• [WORK ITEM]:
Find the word "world" in the listing. Copy out each line where it occurs.

• [SOURCE DATA]:
+===+

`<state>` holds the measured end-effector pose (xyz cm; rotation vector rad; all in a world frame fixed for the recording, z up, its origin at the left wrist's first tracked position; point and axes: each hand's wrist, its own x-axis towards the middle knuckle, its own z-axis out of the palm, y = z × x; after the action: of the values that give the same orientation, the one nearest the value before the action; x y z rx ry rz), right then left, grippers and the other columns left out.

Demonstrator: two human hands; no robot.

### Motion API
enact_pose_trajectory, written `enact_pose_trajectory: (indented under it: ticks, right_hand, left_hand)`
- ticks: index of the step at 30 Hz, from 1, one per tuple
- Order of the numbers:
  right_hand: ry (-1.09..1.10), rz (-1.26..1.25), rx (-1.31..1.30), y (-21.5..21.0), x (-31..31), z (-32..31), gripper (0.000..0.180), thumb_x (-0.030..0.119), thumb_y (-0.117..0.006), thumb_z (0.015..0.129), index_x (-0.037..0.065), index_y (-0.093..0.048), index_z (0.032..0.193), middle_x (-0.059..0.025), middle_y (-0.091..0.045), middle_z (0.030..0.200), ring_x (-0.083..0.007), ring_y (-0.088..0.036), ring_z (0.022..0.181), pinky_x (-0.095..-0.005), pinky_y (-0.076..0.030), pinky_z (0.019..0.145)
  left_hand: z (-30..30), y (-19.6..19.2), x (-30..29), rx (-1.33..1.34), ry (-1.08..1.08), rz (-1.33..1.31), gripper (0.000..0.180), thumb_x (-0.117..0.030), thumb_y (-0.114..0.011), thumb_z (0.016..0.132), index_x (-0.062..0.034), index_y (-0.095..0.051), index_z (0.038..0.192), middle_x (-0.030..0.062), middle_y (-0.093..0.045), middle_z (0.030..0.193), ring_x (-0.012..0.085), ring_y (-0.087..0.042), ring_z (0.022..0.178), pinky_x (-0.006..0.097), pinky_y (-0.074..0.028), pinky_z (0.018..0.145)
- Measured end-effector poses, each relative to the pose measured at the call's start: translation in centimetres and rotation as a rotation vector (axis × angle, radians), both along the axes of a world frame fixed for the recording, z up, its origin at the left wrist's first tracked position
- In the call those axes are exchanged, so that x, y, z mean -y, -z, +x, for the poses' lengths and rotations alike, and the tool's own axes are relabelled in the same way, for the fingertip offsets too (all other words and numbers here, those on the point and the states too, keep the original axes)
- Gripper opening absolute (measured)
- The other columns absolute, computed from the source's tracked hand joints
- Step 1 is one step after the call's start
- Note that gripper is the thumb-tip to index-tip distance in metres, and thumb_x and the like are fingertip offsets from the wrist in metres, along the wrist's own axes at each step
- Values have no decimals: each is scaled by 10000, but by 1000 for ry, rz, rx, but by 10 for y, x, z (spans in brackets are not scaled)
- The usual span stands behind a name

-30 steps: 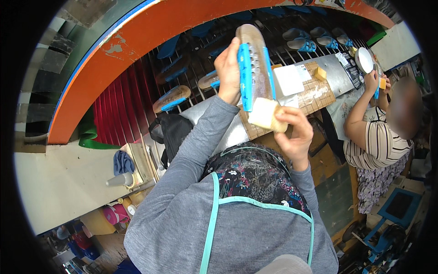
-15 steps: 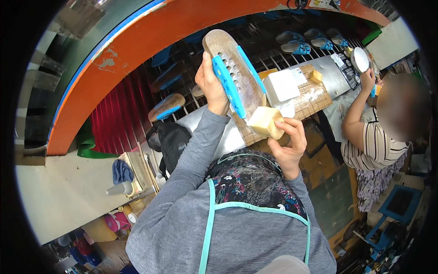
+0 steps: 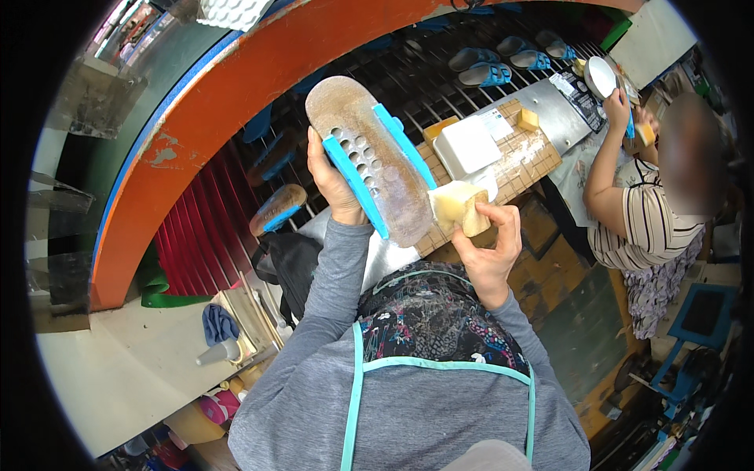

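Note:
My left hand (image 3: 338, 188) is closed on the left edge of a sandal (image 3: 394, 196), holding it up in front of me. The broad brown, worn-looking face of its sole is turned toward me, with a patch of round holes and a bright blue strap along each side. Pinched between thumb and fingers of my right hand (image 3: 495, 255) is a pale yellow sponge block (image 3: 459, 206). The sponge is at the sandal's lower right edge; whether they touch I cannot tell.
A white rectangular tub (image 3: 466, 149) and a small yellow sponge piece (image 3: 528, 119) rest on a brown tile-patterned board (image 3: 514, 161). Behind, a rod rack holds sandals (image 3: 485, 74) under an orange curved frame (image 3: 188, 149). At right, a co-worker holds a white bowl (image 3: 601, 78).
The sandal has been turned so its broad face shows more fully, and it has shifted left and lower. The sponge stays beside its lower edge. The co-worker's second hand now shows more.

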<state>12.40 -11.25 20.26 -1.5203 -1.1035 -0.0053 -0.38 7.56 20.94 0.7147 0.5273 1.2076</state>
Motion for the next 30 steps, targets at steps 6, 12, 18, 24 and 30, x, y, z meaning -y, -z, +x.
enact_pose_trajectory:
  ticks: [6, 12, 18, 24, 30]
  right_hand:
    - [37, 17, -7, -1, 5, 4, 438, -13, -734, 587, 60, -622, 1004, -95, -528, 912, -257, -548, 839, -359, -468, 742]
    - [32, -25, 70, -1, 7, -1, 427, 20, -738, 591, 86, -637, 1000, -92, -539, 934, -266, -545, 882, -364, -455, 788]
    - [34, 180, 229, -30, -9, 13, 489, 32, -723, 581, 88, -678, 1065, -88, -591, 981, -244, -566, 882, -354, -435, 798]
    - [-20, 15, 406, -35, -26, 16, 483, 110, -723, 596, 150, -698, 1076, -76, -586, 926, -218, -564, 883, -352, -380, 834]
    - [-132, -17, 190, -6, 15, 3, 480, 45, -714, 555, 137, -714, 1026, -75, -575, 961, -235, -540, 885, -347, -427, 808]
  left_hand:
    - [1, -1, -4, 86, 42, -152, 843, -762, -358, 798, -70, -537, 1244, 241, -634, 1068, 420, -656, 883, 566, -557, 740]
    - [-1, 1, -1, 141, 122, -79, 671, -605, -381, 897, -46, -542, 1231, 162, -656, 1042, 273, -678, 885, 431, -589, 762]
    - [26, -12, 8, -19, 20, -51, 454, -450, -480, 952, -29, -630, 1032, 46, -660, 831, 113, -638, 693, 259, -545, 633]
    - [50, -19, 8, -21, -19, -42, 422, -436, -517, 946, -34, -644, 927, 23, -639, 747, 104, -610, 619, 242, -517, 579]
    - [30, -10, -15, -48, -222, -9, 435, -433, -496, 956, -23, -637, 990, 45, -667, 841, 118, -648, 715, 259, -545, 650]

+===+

• [ANSWER TO THE EXERCISE]:
`<state>` holds the measured end-effector pose (xyz cm; rotation vector rad; all in a world frame fixed for the recording, z up, its origin at the left wrist's first tracked position; point and axes: each hand's wrist, its own x-axis towards the middle knuckle, its own z-axis out of the palm, y = z × x; after the action: of the values that give the same orientation, the one nearest the value before the action; x y z rx ry rz), right then left, grippers and the other columns left out.
- Measured end-effector poses, each relative to the pose measured at the call's start: translation in centimetres and rotation as a rotation vector (axis × angle, radians), both along the axes of a world frame fixed for the recording, z up, its origin at the left wrist's first tracked position

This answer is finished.